> [Work order]:
Please print exactly the lines below, from the start of the material up to and including the line with "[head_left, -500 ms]", but none of the pictures.
━━━ Data
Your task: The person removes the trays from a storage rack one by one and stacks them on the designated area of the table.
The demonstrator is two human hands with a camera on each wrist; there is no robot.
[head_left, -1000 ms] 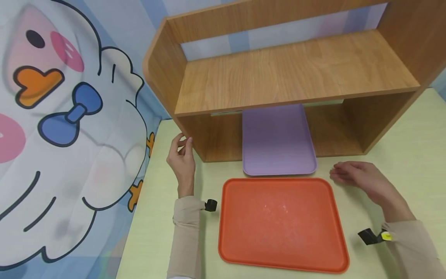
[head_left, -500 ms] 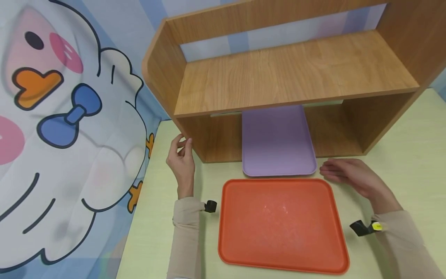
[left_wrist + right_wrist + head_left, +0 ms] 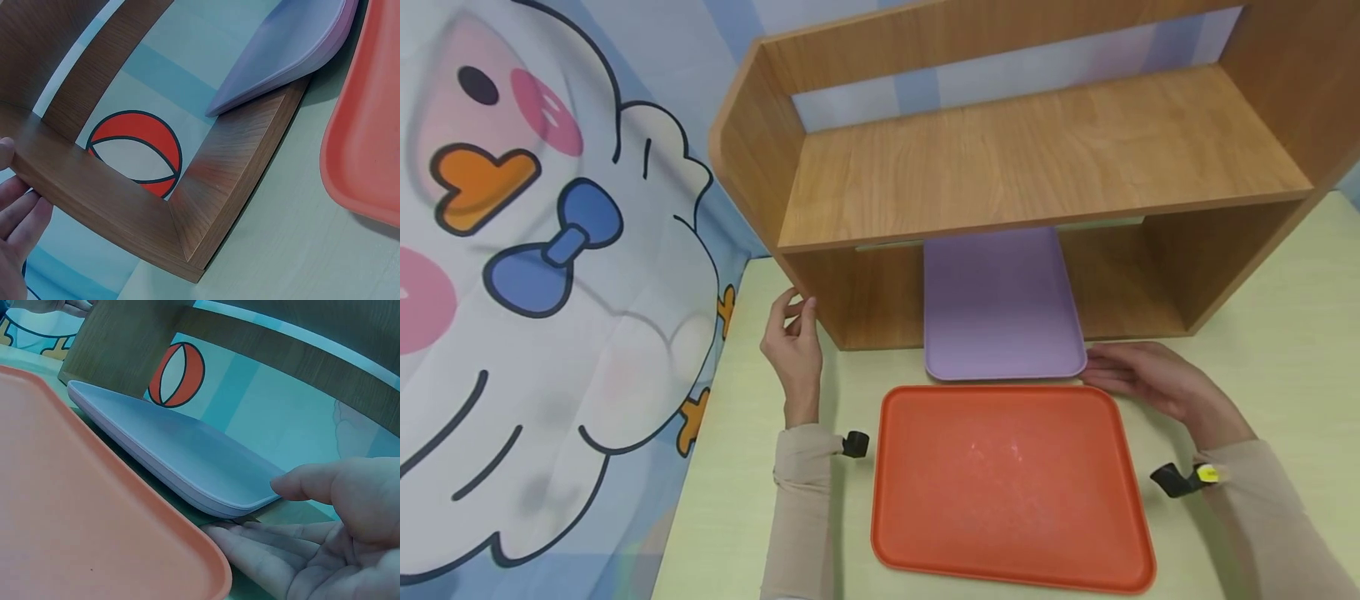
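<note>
A purple tray (image 3: 1003, 308) lies partly inside the lower level of the wooden shelf (image 3: 1037, 167), its front end sticking out. My right hand (image 3: 1157, 387) holds the tray's front right corner; in the right wrist view the thumb (image 3: 300, 481) is at the rim and the fingers (image 3: 262, 550) reach beneath. My left hand (image 3: 793, 350) grips the edge of the shelf's left side panel; in the left wrist view its fingers (image 3: 25, 219) lie on the outer side. An orange tray (image 3: 1011, 483) lies flat on the table just in front of the purple one.
The pale table (image 3: 722, 500) carries the shelf and the orange tray. A cloth printed with a large white bird (image 3: 610, 367) hangs at the left. Small black cameras (image 3: 854, 443) are strapped to both wrists. The shelf's upper board (image 3: 1037, 158) overhangs the purple tray.
My right hand has moved left from the bare table to the purple tray's front right corner. The left hand stays at the shelf's side panel, and both trays lie as before.
</note>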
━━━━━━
> [Answer box]:
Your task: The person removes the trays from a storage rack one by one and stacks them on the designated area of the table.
The demonstrator is two human hands with a camera on each wrist; there is no robot.
[head_left, -1000 ms] 
[head_left, -500 ms] 

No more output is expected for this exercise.